Abstract: As high-performance computing (HPC) applications have become mainstream in both industry and academia, it has been frequently acknowledged that building and programming such systems will be challenging as they become more complex and heterogeneous. The inherent complexity of these applications begs the question of how to suitably specify correctness requirements given a wide array of potential vectors to introduce inaccuracies.
Additionally, HPC systems are primarily data driven; hence, a significant time is spent in either extensive numerical computations or data movement. Round-off errors introduced due to every floating-point operation become a critical component of correctness specification at such massive scale.

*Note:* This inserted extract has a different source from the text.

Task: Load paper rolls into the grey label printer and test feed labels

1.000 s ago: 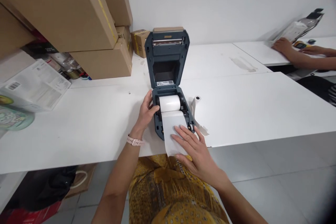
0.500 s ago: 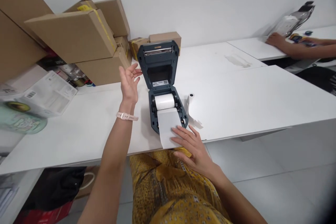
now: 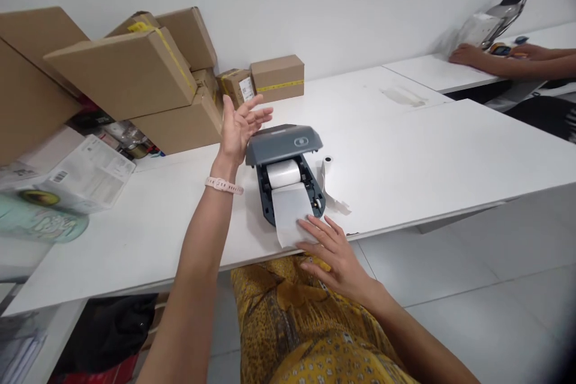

While there has been a slew of research directed toward obtaining rigorous round-off error bounds, they have not scaled beyond a few dozen operators to be effectively applied to even smaller kernels of HPC subblocks. Furthermore, the adoption of system resilience solutions has been severely affected by performance impacts and high false positive rates that aggravate the problem of judiciously identifying error sources even further.
In this talk, we discuss a scalable yet rigorous technique for analyzing floating-point applications. Furthermore, we show how this technique can be further made effective for synthesizing error detection strategies. In particular, we point out how soft-error detection methods can help guard against incorrect polyhedral compilations that also may create aberrant values. Our methodology improves the current state of the art by four orders of magnitude.
Next, we introduce a novel synthesis technique to enable analysis over codes with branch conditions. This enables us to extend our rigorous analysis technique to be applicable to conditional codes prevalent in many geometric libraries and control software.
Last, we show how such analysis techniques can be suitably geared toward application-specific error detector synthesis. To this end, we exploit the floating-point behavior of applications (in our case for stencils) to efficiently synthesize detectors that are optimally placed for detecting logical and soft errors with robust precision guarantees.
Bio: Ganesh Gopalakrishnan is Director of the Center for Parallel Computing and Professor of Computer Science at the University of Utah. Arnab Das is a PhD Candidate at the University of Utah.